- [GIVEN RECORDS]:
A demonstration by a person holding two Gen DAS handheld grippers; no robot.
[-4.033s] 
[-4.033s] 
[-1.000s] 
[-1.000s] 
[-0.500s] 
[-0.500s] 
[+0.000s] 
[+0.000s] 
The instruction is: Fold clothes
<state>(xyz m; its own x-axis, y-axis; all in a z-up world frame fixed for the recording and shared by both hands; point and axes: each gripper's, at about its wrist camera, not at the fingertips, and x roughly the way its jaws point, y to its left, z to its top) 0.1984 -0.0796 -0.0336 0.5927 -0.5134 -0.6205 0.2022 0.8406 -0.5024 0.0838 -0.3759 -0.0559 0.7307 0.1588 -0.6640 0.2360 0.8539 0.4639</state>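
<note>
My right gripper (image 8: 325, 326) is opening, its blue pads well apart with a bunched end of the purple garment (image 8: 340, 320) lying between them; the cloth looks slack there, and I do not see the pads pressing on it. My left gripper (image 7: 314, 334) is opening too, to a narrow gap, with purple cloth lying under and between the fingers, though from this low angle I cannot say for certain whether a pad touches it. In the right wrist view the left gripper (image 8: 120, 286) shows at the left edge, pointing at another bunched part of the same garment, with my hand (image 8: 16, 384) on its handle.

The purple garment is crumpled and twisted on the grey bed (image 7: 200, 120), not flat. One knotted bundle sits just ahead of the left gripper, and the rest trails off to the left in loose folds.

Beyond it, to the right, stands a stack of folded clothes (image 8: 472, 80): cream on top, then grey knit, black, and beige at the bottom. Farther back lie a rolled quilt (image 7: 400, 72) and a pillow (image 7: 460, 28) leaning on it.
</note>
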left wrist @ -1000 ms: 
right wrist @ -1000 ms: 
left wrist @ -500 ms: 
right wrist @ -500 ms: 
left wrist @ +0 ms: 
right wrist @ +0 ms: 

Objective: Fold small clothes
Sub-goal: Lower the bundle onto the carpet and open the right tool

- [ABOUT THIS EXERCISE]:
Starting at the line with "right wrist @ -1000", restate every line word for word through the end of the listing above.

- [EXERCISE OUTPUT]:
right wrist @ -1000 ms: 
left wrist @ -500 ms: 
right wrist @ -500 ms: 
left wrist @ +0 ms: 
right wrist @ +0 ms: 

Objective: Fold small clothes
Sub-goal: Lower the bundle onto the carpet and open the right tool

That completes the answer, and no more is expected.